Please retype the listing below exactly, from its opening line through the line where "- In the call" appears.

- - -

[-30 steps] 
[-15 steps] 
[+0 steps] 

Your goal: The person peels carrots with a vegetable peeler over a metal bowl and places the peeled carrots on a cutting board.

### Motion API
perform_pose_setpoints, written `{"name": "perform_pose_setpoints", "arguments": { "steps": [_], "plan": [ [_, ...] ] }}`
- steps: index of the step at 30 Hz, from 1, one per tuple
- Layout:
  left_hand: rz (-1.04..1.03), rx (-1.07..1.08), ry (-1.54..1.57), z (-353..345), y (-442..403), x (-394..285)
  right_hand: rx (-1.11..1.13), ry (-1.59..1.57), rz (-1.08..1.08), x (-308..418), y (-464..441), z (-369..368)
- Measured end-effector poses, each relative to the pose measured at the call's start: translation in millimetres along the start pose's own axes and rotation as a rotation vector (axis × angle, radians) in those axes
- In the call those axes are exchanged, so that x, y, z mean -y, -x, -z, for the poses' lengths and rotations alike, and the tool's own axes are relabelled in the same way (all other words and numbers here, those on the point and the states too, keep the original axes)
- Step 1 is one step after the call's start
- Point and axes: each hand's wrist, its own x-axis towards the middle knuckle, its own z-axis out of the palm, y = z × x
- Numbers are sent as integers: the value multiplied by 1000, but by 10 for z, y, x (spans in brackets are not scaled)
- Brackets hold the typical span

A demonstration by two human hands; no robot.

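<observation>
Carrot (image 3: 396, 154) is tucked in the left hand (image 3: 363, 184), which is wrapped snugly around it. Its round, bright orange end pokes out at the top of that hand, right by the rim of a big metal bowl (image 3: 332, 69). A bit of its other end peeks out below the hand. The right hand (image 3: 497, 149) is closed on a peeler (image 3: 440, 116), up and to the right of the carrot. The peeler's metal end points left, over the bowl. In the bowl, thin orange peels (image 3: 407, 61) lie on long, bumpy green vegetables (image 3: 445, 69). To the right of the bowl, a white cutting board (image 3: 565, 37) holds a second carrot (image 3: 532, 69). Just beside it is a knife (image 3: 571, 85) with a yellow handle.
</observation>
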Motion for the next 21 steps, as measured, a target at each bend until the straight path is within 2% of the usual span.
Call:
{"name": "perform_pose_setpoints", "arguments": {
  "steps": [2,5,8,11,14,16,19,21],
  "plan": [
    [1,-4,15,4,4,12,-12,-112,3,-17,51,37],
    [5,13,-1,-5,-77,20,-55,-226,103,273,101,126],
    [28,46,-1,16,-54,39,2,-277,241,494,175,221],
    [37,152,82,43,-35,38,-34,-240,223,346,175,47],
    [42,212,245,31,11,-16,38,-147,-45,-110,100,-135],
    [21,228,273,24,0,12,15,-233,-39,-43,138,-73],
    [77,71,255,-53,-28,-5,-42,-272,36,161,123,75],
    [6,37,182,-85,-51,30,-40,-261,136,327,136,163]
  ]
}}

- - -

[Response to the exercise]
[-30 steps] 
[-15 steps] 
[+0 steps] 

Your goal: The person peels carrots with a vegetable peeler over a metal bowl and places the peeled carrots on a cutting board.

### Motion API
perform_pose_setpoints, written `{"name": "perform_pose_setpoints", "arguments": { "steps": [_], "plan": [ [_, ...] ] }}`
- steps: index of the step at 30 Hz, from 1, one per tuple
- Layout:
  left_hand: rz (-1.04..1.03), rx (-1.07..1.08), ry (-1.54..1.57), z (-353..345), y (-442..403), x (-394..285)
  right_hand: rx (-1.11..1.13), ry (-1.59..1.57), rz (-1.08..1.08), x (-308..418), y (-464..441), z (-369..368)
- Measured end-effector poses, each relative to the pose measured at the call's start: translation in millimetres along the start pose's own axes and rotation as a rotation vector (axis × angle, radians) in those axes
- In the call those axes are exchanged, so that x, y, z mean -y, -x, -z, for the poses' lengths and rotations alike, and the tool's own axes are relabelled in the same way (all other words and numbers here, those on the point and the states too, keep the original axes)

The exercise requires no further answer.